▶ [EXERCISE INSTRUCTIONS] Word for word, set down every line of the entries below from the line with "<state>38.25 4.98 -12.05" to the line with "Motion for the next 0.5", including both, and no other line.

▶ [ENTRIES PROVIDED]
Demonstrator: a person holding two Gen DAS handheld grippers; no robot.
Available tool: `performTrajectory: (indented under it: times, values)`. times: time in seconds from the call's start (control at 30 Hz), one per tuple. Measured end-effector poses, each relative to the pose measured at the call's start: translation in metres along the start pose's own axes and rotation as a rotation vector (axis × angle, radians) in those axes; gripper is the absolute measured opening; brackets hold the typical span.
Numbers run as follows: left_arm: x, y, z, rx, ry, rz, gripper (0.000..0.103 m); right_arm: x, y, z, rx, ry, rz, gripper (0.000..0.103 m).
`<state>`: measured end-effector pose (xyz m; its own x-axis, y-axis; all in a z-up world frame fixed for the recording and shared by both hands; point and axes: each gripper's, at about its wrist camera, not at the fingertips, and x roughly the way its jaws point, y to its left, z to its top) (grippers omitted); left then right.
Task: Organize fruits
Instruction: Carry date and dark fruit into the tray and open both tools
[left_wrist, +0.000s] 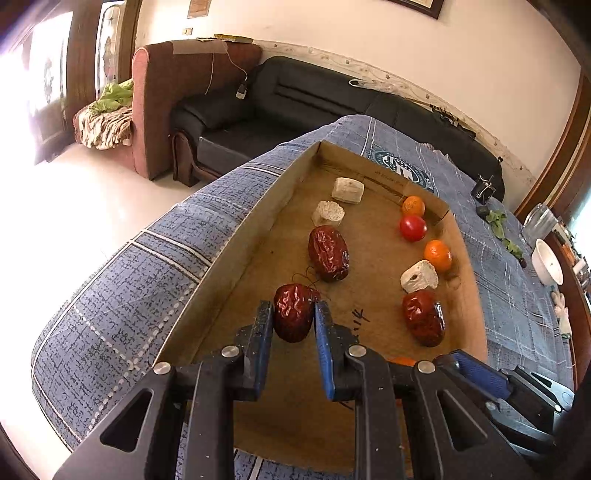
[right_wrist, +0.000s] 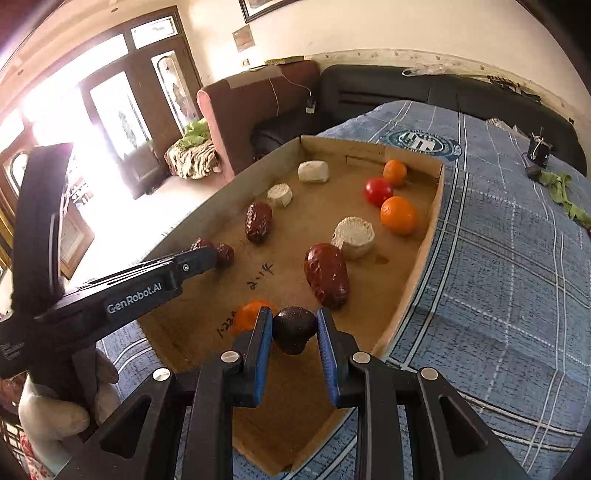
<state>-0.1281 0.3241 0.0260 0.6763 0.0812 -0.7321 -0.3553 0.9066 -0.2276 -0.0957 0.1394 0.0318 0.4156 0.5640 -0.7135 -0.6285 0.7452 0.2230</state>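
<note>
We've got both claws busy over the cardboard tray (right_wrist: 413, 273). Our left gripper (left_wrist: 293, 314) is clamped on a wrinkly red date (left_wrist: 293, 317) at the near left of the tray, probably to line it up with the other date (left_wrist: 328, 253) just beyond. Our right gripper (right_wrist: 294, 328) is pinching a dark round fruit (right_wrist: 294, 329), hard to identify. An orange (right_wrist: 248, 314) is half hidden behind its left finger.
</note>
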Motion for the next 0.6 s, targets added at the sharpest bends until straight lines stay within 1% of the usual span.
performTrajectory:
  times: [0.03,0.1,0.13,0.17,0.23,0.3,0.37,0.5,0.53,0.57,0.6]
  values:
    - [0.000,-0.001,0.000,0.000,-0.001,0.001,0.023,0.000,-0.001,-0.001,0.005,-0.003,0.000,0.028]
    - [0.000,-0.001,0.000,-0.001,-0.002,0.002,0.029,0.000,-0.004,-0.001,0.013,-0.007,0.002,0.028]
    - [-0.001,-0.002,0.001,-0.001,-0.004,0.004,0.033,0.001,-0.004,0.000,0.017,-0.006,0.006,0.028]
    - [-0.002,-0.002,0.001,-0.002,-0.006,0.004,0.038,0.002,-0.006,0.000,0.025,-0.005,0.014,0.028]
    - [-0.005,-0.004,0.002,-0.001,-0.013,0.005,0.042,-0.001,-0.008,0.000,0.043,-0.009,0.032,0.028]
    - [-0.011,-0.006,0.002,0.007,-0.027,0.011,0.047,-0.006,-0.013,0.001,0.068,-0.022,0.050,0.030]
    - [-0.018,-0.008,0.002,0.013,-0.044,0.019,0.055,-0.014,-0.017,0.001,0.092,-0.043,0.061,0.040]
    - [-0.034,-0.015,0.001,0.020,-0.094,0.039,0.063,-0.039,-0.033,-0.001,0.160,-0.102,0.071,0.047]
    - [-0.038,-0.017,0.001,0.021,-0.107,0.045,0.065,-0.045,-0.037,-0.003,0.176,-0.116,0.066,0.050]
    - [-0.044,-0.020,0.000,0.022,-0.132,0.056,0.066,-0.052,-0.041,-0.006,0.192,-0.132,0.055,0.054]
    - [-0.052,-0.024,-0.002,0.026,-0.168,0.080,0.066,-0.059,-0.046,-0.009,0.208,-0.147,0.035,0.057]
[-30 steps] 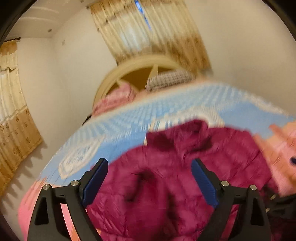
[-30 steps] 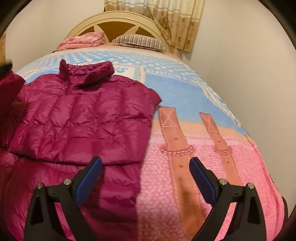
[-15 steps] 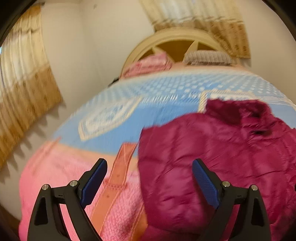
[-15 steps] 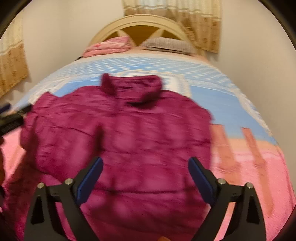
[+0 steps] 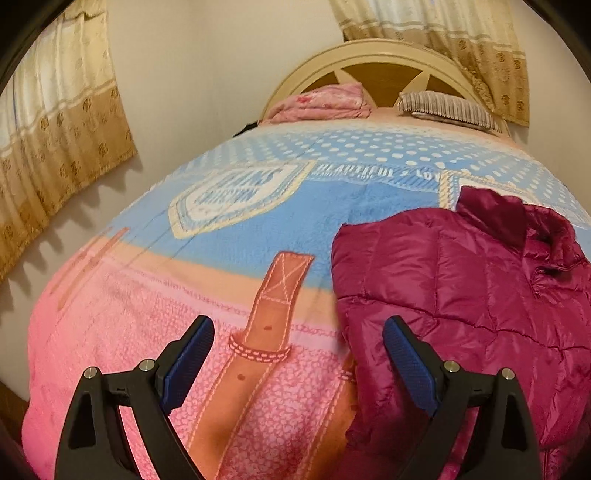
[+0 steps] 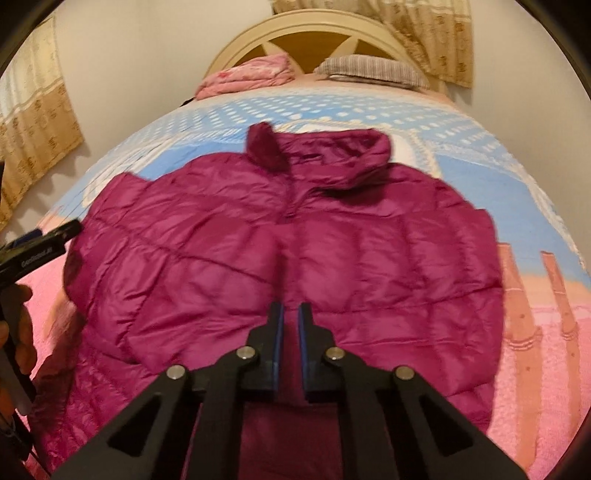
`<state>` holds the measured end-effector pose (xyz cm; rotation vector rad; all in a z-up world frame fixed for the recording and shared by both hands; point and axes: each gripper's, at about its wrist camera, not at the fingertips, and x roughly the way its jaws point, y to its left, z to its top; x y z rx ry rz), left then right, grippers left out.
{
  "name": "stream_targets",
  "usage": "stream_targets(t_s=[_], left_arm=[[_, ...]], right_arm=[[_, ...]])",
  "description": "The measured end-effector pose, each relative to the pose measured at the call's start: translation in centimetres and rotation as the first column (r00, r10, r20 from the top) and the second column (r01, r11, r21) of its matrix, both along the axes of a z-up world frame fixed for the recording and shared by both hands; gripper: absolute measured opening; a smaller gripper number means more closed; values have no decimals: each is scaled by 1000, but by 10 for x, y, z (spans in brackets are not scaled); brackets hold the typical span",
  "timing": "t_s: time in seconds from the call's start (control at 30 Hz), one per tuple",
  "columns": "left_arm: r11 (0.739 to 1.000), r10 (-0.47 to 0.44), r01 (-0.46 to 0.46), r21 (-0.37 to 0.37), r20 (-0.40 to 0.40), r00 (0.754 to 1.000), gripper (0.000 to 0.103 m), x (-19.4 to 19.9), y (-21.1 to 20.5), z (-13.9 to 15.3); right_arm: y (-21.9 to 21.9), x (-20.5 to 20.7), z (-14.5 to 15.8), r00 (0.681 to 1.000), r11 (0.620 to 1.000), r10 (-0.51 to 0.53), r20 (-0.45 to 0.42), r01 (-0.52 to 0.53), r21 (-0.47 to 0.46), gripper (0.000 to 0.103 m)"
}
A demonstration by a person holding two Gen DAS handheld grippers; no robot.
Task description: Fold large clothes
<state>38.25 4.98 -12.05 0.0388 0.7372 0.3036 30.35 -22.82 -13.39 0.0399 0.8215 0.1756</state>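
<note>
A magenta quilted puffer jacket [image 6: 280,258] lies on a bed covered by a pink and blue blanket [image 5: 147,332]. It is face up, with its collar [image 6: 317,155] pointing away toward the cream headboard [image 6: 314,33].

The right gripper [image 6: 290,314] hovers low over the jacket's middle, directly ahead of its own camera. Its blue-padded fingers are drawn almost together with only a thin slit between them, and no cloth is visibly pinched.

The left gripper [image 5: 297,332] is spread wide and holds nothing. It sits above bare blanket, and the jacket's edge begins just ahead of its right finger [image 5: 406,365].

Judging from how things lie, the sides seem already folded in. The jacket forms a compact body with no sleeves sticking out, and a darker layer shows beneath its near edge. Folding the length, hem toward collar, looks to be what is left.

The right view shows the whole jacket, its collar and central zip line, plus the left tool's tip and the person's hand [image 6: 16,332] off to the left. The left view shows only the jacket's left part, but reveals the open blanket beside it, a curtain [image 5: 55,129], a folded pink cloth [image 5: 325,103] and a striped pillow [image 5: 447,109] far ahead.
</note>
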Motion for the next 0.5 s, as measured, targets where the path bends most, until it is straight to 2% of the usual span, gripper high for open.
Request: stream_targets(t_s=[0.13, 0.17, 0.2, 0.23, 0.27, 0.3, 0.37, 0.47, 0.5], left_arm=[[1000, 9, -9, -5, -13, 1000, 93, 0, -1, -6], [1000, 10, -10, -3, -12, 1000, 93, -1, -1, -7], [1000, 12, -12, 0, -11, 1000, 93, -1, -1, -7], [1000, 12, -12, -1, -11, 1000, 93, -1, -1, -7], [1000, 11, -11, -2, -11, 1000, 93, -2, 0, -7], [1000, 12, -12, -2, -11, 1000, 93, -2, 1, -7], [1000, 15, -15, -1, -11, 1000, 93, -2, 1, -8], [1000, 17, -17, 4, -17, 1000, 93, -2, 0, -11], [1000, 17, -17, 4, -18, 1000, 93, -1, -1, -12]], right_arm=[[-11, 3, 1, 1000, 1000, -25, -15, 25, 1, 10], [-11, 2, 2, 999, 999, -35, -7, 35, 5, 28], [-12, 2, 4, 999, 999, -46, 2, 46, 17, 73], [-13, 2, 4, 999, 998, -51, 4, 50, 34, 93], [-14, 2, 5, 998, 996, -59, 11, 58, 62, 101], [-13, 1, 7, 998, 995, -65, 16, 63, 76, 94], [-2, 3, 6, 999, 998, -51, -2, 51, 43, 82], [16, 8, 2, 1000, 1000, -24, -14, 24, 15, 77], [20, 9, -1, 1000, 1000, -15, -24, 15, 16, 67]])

▶ [EXPECTED ANSWER]
<state>38.25 4.98 -12.05 0.0388 0.7372 0.3036 30.35 -22.82 -13.39 0.0399 0.8215 0.1756</state>
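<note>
A magenta quilted puffer jacket [image 6: 280,258] lies on a bed covered by a pink and blue blanket [image 5: 147,332]. It is face up, with its collar [image 6: 317,155] pointing away toward the cream headboard [image 6: 314,33].

The right gripper [image 6: 290,314] hovers low over the jacket's middle, directly ahead of its own camera. Its blue-padded fingers are drawn almost together with only a thin slit between them, and no cloth is visibly pinched.

The left gripper [image 5: 297,332] is spread wide and holds nothing. It sits above bare blanket, and the jacket's edge begins just ahead of its right finger [image 5: 406,365].

Judging from how things lie, the sides seem already folded in. The jacket forms a compact body with no sleeves sticking out, and a darker layer shows beneath its near edge. Folding the length, hem toward collar, looks to be what is left.

The right view shows the whole jacket, its collar and central zip line, plus the left tool's tip and the person's hand [image 6: 16,332] off to the left. The left view shows only the jacket's left part, but reveals the open blanket beside it, a curtain [image 5: 55,129], a folded pink cloth [image 5: 325,103] and a striped pillow [image 5: 447,109] far ahead.
</note>
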Motion for the next 0.5 s, as measured, targets where the path bends most, until it is straight to 2% of the usual span, gripper high for open.

There is nothing more to this answer.